La langue profane a accès à l’écrit, grâce à l’avènement d’une forme de culture totalement indépendante de la religion. Le latin n’a donc plus le monopole de l’écrit, et le clergé n’a plus celui de la connaissance86. Ces mouvements conjoints d’avènement d’un écrit en langue vulgaire et d’affranchissement de la tutelle cléricale, d’origine aristocratique, auront pour conséquence de marginaliser les autres formes de culture : les genres bourgeois et populaires (cf. Vauchez, 1982 b : 386-389).

Car cette vue des choses est pleinement valable jusqu’au début du 13e siècle, et l’on peut penser que jusque là les bourgeois des villes, les chevaliers, voire les seigneurs importants appartiennent largement aux illitterati. Mais à partir de cette époque, ces trois castes veulent indiscutablement être distinguées des « frustes paysans ». On peut en juger par le Dialogue sur les miracles de Césaire de Heisterbach, que relève Aaron Gourevitch :

‘L’attitude de Césaire envers les différents groupes sociaux n’est pas la même.
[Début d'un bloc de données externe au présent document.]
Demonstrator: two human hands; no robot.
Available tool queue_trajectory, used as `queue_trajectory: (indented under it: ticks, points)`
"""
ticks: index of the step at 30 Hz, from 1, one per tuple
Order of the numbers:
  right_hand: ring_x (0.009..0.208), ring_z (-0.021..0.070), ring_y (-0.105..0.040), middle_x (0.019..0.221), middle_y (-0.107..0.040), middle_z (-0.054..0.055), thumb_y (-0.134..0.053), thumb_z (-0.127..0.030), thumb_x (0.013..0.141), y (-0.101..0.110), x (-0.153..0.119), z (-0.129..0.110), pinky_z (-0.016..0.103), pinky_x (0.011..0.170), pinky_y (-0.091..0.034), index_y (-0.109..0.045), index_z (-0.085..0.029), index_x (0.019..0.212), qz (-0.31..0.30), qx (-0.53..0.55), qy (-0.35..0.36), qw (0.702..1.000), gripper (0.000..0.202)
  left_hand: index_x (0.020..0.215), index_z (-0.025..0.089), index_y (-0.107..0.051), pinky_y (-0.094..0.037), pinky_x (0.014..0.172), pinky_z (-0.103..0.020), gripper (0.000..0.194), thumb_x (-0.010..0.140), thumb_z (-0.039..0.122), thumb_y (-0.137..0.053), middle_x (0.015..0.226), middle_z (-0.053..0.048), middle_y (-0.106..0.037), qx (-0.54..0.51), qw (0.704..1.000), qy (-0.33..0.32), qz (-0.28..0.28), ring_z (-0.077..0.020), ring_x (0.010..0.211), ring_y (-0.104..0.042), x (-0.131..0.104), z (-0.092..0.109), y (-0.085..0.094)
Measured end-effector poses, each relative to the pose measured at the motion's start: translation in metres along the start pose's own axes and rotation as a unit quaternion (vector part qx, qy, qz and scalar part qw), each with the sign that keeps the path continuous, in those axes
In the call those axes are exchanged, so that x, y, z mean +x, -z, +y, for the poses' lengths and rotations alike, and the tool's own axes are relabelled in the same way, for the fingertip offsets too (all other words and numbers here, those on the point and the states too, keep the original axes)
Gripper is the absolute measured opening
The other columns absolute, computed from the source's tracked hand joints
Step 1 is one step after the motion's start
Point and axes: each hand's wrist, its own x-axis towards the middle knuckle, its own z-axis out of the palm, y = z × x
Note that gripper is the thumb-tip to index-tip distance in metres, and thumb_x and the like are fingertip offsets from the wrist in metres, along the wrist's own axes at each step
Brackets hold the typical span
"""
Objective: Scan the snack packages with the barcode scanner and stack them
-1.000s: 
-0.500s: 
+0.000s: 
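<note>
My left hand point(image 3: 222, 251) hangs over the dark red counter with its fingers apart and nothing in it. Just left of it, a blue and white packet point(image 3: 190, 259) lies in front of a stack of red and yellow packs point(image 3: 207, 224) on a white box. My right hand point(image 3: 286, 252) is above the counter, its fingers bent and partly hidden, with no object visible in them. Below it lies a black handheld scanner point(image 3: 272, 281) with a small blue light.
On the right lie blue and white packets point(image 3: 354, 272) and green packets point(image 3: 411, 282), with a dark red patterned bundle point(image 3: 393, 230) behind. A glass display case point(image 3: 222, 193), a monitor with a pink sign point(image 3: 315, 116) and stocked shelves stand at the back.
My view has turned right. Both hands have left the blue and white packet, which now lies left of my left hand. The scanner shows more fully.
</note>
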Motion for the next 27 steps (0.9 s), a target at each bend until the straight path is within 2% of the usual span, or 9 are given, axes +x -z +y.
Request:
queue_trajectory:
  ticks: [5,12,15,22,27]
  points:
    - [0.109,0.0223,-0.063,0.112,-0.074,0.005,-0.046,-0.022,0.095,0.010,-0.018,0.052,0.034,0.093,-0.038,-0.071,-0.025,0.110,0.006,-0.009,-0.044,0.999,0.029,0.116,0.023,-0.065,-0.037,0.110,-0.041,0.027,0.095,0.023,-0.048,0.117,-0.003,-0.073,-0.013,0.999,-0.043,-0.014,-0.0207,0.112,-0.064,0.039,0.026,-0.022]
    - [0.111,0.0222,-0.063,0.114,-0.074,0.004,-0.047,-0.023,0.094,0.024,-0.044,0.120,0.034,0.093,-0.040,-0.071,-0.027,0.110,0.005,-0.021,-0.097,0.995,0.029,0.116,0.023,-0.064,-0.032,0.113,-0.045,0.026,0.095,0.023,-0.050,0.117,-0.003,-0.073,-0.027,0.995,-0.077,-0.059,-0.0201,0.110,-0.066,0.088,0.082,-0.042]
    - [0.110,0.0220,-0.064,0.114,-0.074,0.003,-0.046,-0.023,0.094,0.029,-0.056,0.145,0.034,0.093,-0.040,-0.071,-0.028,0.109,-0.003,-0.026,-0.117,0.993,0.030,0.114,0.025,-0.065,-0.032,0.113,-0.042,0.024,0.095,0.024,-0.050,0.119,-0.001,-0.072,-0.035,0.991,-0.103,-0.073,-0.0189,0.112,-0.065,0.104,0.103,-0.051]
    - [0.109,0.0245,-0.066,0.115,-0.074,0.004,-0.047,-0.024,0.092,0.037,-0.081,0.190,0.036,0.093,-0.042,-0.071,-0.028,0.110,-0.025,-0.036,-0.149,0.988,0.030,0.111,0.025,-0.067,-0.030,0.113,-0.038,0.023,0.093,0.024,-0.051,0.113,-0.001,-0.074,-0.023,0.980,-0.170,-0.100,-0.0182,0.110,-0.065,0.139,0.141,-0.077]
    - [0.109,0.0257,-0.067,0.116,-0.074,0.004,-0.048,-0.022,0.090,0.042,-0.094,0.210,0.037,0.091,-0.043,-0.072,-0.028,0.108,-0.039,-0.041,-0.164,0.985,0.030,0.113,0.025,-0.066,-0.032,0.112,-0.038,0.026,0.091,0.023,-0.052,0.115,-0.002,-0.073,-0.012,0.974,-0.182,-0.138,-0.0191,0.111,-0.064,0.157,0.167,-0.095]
Dans les cas relativement rares où il parle des paysans, il ne cache pas son mépris et son aversion : ils sont décrits comme des êtres grossiers, ignorants et bagarreurs, ils cherchent à s’enrichir aux frais d’autrui et mènent une existence condamnable. En cela Césaire se démarque de ses prédécesseurs, probablement parce que son Dialogue s’adresse avant tout aux moines et aux habitants des villes. Au XIIIe siècle, on était déjà obligé de tenir compte du public urbain et de la chevalerie (Gourevitch, 1981 : 54 )87.’

La définition médiévale des litterati devient alors caduque.

Notes
82.

La tradition anglaise de l’épopée biblique apparue au milieu du 7e siècle et qui influença l’Allemagne du 8e siècle (cf. supra). Mais notons également le Hildebrandslied (Chant de Hildebrand) (820), poème profane composé par deux moines de l’abbaye de Fulda.

83.

Chanson de Roland qui connaît un grand succès en Angleterre comme en France, et est traduite pour les seigneurs germains.

84.

Philippe Wolff (1971 : 178-179) signale que le développement de la littérature en langue profane est plus important dans les zones géographiques où l’Église est moins présente.

85.

La culture laïque écrite en langue vulgaire voit le jour principalement en Allemagne, en France, puis en Italie et en Espagne. Cependant, dans la haute aristocratie issue des Carolingiens et dans les cours, les valeurs restent chrétiennes. Ce mouvement vient de la base de l’aristocratie, qui, contrairement à la haute aristocratie, n’a pas de pouvoir et n’entretient pas de relations de bonne intelligence avec le clergé.

86.

Ce phénomène sera plus précoce en Allemagne, et plus tardif en Italie et en Espagne.

87.

Voir Geremek B., 1978, Kultura elitarna a kultura masowa w Polsce póznego sredniowiecza, Wroclaw : 1978, 53-54.